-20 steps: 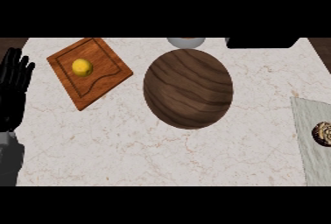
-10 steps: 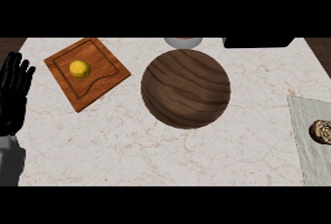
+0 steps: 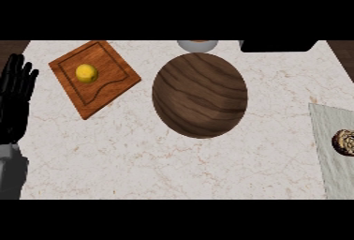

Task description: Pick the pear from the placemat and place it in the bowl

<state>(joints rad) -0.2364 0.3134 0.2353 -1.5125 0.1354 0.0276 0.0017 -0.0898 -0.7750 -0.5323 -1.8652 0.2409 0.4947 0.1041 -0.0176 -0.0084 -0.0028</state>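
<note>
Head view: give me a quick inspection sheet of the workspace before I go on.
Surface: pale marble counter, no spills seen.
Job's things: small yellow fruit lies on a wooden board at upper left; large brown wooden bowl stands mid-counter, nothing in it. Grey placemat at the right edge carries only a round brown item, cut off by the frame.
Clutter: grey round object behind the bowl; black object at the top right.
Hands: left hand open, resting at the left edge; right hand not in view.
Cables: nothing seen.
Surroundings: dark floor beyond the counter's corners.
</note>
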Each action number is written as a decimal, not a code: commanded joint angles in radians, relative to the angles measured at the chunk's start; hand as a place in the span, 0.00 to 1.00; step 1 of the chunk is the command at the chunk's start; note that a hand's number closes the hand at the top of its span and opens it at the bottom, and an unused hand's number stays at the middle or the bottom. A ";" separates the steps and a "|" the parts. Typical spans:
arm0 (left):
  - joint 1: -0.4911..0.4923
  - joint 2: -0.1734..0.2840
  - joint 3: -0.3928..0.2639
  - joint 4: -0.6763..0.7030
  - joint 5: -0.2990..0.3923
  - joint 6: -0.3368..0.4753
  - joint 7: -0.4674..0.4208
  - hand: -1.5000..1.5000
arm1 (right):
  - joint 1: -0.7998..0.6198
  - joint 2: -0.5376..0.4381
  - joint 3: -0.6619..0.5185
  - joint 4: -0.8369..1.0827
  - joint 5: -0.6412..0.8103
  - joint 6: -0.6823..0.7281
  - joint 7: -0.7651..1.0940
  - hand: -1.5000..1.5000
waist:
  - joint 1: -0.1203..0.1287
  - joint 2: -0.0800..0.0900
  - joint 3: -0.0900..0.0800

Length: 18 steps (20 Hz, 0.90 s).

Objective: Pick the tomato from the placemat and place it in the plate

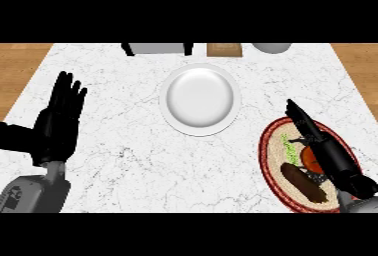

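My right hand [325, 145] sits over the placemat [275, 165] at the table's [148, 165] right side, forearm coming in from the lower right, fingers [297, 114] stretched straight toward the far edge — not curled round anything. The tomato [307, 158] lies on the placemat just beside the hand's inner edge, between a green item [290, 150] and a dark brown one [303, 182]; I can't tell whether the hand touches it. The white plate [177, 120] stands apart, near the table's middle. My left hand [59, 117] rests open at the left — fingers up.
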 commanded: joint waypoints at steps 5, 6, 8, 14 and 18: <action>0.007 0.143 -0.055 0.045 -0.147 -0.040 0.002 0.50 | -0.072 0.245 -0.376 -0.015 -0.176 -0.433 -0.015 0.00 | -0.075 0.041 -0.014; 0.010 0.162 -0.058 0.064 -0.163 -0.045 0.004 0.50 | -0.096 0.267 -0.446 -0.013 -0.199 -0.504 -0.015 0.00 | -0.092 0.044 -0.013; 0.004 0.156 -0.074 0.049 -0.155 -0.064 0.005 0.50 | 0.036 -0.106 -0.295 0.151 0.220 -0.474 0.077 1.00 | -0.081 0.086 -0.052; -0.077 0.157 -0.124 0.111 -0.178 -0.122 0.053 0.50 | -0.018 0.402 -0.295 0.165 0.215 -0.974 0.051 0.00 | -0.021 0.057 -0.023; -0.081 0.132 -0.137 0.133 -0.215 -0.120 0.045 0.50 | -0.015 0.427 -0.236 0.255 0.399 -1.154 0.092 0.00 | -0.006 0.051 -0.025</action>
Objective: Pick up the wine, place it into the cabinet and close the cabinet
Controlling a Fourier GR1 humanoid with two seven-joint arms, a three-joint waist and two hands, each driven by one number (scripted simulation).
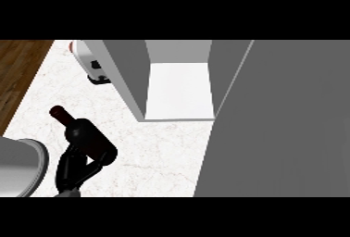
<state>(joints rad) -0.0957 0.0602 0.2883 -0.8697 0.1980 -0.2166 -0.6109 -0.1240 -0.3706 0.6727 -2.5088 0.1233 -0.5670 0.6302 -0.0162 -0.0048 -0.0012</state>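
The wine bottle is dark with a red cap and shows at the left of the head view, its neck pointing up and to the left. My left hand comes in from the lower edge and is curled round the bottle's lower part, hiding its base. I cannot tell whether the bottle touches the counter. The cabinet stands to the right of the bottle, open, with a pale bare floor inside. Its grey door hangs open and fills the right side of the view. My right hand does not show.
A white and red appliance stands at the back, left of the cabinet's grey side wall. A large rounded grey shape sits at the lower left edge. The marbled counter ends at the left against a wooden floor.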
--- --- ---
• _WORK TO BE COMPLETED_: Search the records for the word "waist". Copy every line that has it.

• _EXPECTED OUTPUT_:
waist:
Controlling a Fourier GR1 humanoid with two seven-joint arms, a three-joint waist and two hands, each driven by one number (scripted simulation).

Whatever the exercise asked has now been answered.